NOTES FROM BULAWAYO MAY 2010
1. NAMES TO REMEMBER
When I moved from Harare to Bulawayo two decades ago it was through the good offices of Palestine’s then Ambassador to Zimbabwe, Ali Halimeh, that I already knew his friend, Rabbi Ben Isaacson. The Rabbi was moving from Harare to Bulawayo at the same time and Father Michael Lapsley should also have been joining us here, but his plans were shattered by the parcel bomb he received in Harare on April 28, 1990.
Through the Rabbi I met members of the local Jewish community which, at the height of Zimbabwe’s prosperity, numbered about 2 500 in this region. It now consists of 70 people, including 3 children and no longer is there a resident Rabbi. This year’s Holocaust Remembrance ceremony was thus conducted on May 16 by “The Travelling Rabbi”, Rabbi Moshe Silberhaft from South Africa. I was present having been invited to light a candle representing the continuing struggle for human rights.
While recalling names of those responsible for the hell of the holocaust the Rabbi said Jewish children should also be taught the names of saviours such as Oskar Schindler, well known through Steven Spielberg’s film; and Sempo Sugihara and Aristides de Sousa Mendes.
Sempo Sugihara, a Buddhist, was the Japanese Consul in Kaunus, Lithuania in 1940 where Jews, knowing of the Nazi sweep across Europe, were attempting to get visas to other countries. But no-one wanted them. “However, Sempo Sugihara issued 6,000 Japanese visas to these Lithuanian Jews and saved their lives. Upon learning of this activity, the Japanese government became extremely unhappy and assigned Sugihara to another post. But, even as his train was pulling out of the Kaunus railway station, Mr. Sugihara was still handing out visas through the train window”.
In 1940 Aristides de Sousa was in charge of the Portuguese Consulate in Bordeaux, France. There were 10 000 Jews in his area attempting to escape to Spain and eventually Portugal, titularly a neutral country. But Portugal closed the escape exit for Jews.

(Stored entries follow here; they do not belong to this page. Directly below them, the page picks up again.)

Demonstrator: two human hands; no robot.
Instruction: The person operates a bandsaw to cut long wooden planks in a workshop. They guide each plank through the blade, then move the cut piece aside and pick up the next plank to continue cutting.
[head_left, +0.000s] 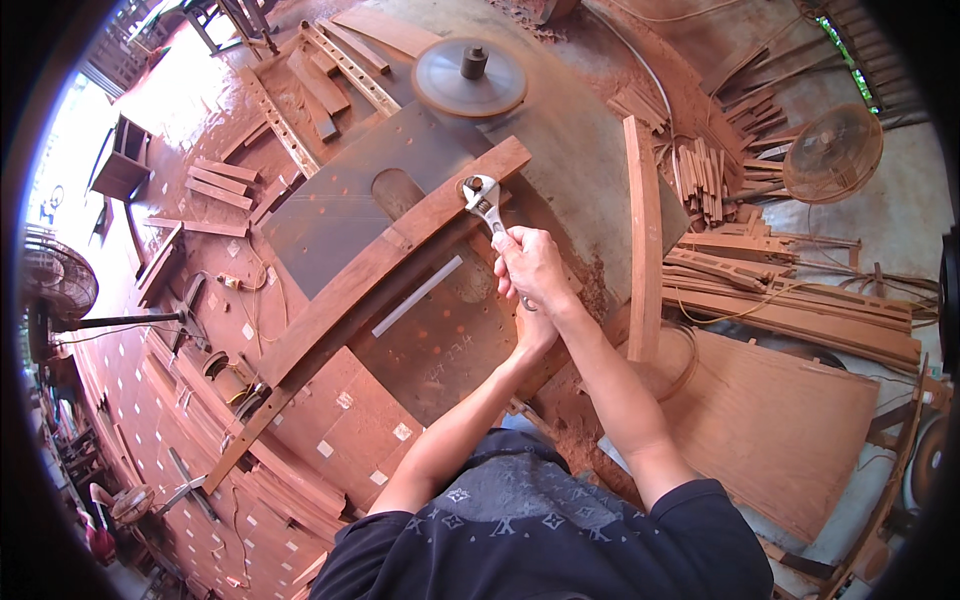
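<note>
My right hand (537, 262) is wrapped round the handle of a silver adjustable wrench (487, 207). The wrench's jaws sit around a dark nut (473, 186) on top of a long wooden bar (390, 235). Just below the right hand, by the end of the handle, is my left hand (537, 326). Its fingers are hidden behind the right hand, so its grip does not show. The bar lies slantwise across a dusty metal machine table (340, 225), beside a pale straight strip (418, 296) and an oblong slot (397, 190).
A round grey disc (470, 78) with a dark hub stands at the far side, its surface blurred. An upright curved board (643, 240) rises at my right, near a plywood sheet (770, 420). Timber piles (790, 290) and a standing fan (833, 153) lie beyond; another fan (60, 275) is left.
</note>
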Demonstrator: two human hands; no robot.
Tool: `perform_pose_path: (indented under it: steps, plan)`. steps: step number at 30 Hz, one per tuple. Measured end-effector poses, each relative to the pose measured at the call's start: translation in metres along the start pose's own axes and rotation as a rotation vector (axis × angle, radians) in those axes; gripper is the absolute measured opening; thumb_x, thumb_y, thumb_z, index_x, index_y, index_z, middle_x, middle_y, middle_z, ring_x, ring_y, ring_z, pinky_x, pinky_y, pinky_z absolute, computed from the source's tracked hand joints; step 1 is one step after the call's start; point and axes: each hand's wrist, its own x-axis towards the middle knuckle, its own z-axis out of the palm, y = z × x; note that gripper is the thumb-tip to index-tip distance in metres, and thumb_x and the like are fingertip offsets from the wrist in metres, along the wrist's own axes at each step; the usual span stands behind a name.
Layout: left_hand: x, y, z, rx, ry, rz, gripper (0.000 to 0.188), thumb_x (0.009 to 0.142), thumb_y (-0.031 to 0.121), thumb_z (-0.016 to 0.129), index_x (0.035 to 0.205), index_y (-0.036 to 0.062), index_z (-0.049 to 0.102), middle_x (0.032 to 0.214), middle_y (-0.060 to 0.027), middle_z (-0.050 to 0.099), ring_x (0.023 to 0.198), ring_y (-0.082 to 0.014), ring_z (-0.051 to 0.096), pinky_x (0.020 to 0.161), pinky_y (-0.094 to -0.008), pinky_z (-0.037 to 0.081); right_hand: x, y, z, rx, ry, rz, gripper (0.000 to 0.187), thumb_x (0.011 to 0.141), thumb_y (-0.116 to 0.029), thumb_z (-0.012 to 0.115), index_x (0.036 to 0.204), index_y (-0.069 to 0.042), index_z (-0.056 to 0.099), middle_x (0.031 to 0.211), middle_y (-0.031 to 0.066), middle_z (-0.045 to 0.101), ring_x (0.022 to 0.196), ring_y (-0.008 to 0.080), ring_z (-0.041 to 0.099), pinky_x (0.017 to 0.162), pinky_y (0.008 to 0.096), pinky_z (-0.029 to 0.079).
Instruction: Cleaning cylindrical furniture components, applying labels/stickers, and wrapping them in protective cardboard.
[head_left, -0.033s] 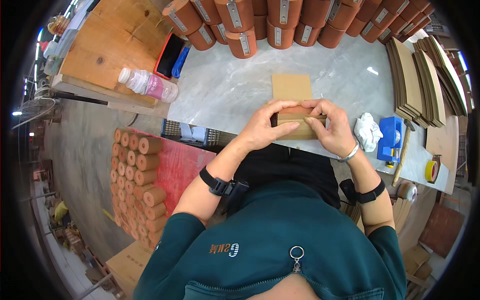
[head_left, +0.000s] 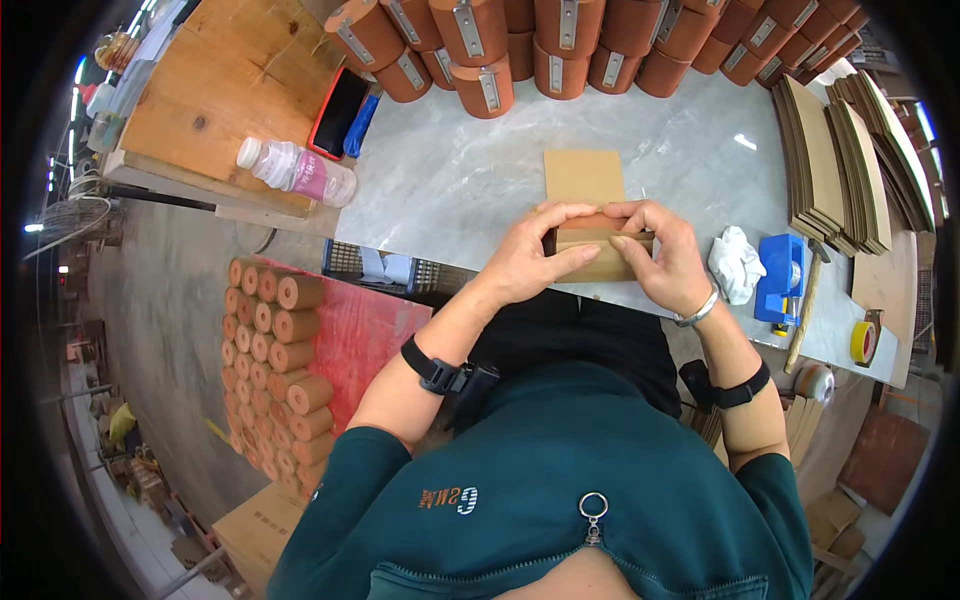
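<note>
Near the front edge of the grey tabletop, my left hand (head_left: 528,252) and my right hand (head_left: 662,252) are closed on either end of a brown cardboard piece (head_left: 590,262). Both thumbs press on its near side, while the fingers curl over the far side. Between the hands a strip of a reddish-brown block or roll (head_left: 598,221) shows against the cardboard; its full shape is hidden. Just beyond my fingers a flat tan cardboard sheet (head_left: 583,176) lies on the table. Whether it joins the held piece cannot be seen.
Reddish-brown cylinders with metal strips (head_left: 481,88) line the table's back. Cardboard sheets (head_left: 815,160) are stacked at right, near a white crumpled cloth (head_left: 736,264), blue tape dispenser (head_left: 776,278), hammer (head_left: 805,310) and yellow tape roll (head_left: 862,342). A bottle (head_left: 300,172) lies left; brown rolls (head_left: 290,325) are piled below.
</note>
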Motion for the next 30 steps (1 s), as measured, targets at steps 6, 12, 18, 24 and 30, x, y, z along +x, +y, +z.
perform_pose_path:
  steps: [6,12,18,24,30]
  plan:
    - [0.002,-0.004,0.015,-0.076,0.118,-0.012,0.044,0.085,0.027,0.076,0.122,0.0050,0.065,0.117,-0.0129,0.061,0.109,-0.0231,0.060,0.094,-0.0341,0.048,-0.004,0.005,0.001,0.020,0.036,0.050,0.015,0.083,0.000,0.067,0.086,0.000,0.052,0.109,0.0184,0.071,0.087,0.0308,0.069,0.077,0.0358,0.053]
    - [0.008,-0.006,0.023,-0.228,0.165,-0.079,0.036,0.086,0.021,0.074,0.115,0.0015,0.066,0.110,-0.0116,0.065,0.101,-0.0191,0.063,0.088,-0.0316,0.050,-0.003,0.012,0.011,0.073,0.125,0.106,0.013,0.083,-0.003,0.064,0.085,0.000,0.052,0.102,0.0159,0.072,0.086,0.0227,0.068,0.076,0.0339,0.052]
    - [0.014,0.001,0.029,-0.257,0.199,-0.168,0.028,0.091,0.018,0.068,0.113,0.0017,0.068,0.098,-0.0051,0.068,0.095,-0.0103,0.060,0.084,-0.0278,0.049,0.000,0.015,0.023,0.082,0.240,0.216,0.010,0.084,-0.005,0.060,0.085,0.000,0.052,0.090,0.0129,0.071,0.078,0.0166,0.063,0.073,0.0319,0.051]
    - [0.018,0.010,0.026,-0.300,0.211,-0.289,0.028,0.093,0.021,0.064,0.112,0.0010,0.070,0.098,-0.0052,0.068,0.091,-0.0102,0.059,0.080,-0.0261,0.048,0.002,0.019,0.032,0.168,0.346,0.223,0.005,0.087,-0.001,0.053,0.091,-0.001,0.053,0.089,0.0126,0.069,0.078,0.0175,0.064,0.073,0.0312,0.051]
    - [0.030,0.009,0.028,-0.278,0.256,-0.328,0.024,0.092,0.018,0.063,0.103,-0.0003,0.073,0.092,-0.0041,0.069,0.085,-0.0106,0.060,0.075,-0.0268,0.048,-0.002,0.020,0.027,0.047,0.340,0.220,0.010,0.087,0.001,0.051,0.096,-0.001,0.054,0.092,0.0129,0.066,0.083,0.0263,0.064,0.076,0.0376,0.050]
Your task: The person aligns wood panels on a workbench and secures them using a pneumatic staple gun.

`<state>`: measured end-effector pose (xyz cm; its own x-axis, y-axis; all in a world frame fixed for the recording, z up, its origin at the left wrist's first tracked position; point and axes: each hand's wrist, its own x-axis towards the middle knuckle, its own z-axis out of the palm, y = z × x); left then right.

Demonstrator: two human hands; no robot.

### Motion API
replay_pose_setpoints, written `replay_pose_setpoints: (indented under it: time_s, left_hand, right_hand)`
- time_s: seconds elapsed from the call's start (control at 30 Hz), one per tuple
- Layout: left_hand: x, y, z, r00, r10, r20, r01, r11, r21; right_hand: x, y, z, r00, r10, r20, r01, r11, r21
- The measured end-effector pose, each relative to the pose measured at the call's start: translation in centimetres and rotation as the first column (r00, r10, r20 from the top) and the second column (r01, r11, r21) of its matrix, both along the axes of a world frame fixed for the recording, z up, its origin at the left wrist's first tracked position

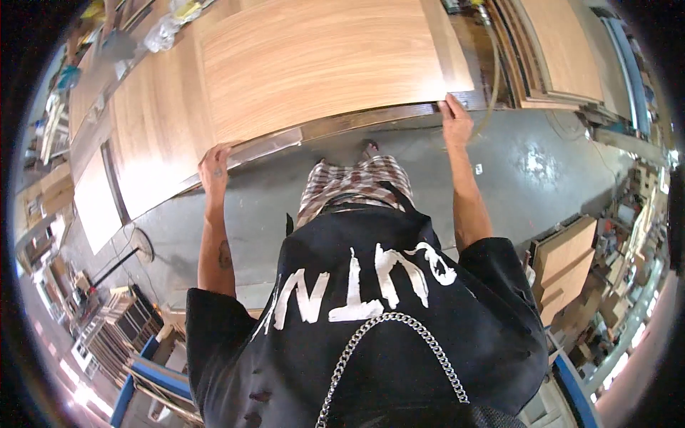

“In spite of this Mendes, who was a Catholic and a lawyer said: ‘I cannot close my eyes to the pain of these Jews’…and spoke directly …. ‘My government has denied you visas, but I cannot allow you to die… Even if I am dismissed from my post I cannot but act as a Christian, faithful to the dictates of my conscience’. With that statement, he sat down .. and for three days he stamped visas for thousands of Jews.”
Recalled by the furious Government of Salazar, he passed through the French town of Bayonne where the refugees at the Portuguese Consulate were being denied visas. Very upset by his colleagues he “therefore quickly stepped in and said ‘I outrank you. I will give them visas,’ and he stamped visas for the entire day.”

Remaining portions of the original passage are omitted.